Without copying any picture, transcribe exactly the lines of the data below from the one containing "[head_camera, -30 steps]" through the one containing "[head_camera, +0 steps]".
::: Data extract :::
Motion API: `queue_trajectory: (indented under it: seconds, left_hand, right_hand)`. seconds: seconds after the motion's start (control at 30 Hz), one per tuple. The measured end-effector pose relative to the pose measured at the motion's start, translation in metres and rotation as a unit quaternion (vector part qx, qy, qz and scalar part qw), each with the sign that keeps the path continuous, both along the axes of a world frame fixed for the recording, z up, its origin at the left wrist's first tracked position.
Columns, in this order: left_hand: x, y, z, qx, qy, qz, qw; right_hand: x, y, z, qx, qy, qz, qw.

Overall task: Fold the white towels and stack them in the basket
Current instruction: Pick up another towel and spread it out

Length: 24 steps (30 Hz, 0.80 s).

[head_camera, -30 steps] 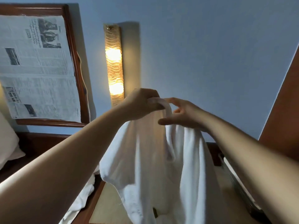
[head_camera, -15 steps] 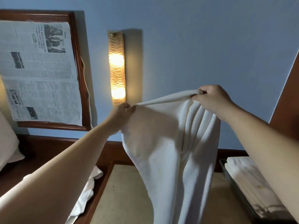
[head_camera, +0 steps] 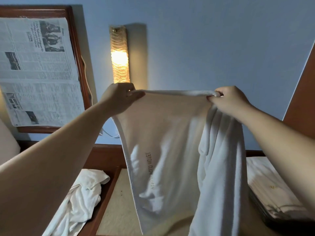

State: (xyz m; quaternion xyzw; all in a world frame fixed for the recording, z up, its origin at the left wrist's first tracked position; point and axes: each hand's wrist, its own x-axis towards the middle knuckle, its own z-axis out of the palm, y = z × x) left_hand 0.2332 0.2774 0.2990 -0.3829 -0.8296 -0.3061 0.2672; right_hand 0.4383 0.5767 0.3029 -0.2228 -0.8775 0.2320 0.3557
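Note:
A white towel (head_camera: 172,150) with faint printed lettering hangs in the air before me, its top edge pulled taut between both hands. My left hand (head_camera: 119,99) pinches the left end of that edge. The right end is gripped by my right hand (head_camera: 230,101), and bunched cloth falls below it. At the right, a dark basket (head_camera: 265,217) holds a stack of folded white towels (head_camera: 265,183). More crumpled white towels (head_camera: 81,198) lie at the lower left.
A beige table top (head_camera: 115,210) with a dark wooden rim lies below the hanging towel. On the blue wall are a lit wall lamp (head_camera: 119,55) and a wooden frame with a newspaper (head_camera: 34,68). A brown panel stands at the far right.
My hands have moved apart along the towel's top edge, from almost touching to wide apart. The towel has spread open and now hangs flat between them.

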Motion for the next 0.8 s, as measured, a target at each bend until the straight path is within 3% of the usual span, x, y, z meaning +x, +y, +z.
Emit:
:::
> _Written answer_
[head_camera, -30 steps] 
[head_camera, -15 steps] 
[head_camera, +0 steps] 

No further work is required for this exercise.